The Bravest Man in Montana
I knew nothing of this, only that Charlie had arrived in my life like a miracle to manage the cafe for me when I was in Montana on my own. My (now ex) husband was the one with the retail experience and my visa didn't allow me to work in my own cafe...so I needed help. Charles was at the end of some official sick benefit but was now perfectly well. The American rules and regulations however didn't allow him to work for anyone for money. So he ran the cafe for free...
Thank you Charlie. Like Robin, you were a miracle.
The Bravest Man in Montana
Copyright Maggy Whitehouse 2000
Charles is standing in front of me asking which dress I think he should wear for the review he is hosting. One of them is spangly royal blue with sequins and the other a deep, rich gold. They are of very simple design - flattering to the woman of fuller figure - and he made them himself.
We decide upon the gold one. It seems to add that particular je ne sais qoi.
Then it is the matter of which wig. The blonde, the red or the black. Each is tried on for my opinion.
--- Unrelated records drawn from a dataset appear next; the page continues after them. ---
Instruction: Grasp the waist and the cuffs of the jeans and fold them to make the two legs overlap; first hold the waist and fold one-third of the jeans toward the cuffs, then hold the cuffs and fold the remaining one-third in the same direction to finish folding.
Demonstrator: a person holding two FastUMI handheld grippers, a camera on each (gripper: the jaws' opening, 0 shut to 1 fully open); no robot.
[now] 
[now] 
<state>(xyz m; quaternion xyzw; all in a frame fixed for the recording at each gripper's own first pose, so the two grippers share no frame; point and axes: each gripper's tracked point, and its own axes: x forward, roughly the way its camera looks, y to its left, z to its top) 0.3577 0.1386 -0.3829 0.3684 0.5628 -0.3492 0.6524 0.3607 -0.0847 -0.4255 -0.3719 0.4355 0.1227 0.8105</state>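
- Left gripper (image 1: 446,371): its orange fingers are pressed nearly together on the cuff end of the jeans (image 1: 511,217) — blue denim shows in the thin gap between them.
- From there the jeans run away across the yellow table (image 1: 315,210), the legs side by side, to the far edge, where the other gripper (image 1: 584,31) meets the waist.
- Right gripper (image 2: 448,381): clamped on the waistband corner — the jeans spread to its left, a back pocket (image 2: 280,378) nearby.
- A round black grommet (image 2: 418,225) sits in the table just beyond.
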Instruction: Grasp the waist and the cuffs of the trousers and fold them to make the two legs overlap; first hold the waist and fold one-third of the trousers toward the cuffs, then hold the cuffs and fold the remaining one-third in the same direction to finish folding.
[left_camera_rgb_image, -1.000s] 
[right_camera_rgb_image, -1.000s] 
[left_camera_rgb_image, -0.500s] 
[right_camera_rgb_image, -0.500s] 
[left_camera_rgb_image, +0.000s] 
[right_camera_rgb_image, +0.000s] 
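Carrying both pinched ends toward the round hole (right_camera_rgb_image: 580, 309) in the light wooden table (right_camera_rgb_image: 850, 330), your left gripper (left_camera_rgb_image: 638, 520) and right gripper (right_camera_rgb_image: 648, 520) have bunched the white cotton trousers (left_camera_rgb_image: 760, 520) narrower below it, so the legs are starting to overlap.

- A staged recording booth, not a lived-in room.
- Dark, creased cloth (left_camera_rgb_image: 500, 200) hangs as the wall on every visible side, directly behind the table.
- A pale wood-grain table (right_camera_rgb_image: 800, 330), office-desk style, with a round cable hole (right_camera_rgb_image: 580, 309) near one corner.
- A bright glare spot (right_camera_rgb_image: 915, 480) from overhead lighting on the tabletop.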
It is like working with my computer: ‘Please insert disc and close gate....No disc in drive A’ I have no suitable disc for this. My ego is frantically searching for a familiar, similar situation in which to file what my eyes report seeing.
‘Well?’ says Charles.
‘It’s hard to judge,’ I say tactfully. ‘Without your make-up on anything other than black looks rather funny.’
Charles gives me a big grin. ‘The beard doesn’t help, does it?’ he says.
‘Not really.’ We both giggle together. Charles’s beard, like his own hair is a rich natural black. It is wonderfully trimmed and shaped but it does not do much for the wigs.
‘I think I prefer the black anyway,’ he says. And he is right. The long, straight tresses do suit him, beard and all. Charles would make a very pretty woman.
But the boobs. Oh boy, the boobs. Charles has two sets of boobs: one is a simple padded bra manufactured for cross-dressers - and the other is one he made himself. The professional bra is good, he says, but there is no weight. I handle the vast expanse of nylon which is broad and deep and at least a DDD cup.
‘It’s a bit outside my scope!’ I say pointing to my own ‘B’ cups and laughing.
‘Well I’ve got to dress up to my size,’ says virtually circular Charles. ‘They suit me this big. The problem is that they ride up and they just don’t move properly. Yours move properly when you walk.’
‘So I should hope!’
'Honey,' he says. 'This is a town of cowboys and film stars. The only women round here who wouldn't have me run out of town have boobs of solid silicone.'
So, he shows me the second pair of boobs. These are just boobs which he fits into a separate bra. They are the perfect weight and they have wonderful movement and they are encased in nylon stockings with a beautifully made nipple to show slightly through the clothing. I take them in my hands and scrunch them slightly, just about to make a comment on never having handled a woman’s breasts before. Then I fall about laughing. The boobs are made of bird seed.
Charles joins in. ‘I know it’s ludicrous,’ he says. ‘But it works!’ Behind him the zebra finches and canaries in his aviary cheep indignantly.
‘Charles,’ I say. ‘Thank you for this experience. I can’t tell you how much I am enjoying myself.’ And I mean it. This is pure joy in its own funny way. And nothing I ever thought could or would happen to me in Montana.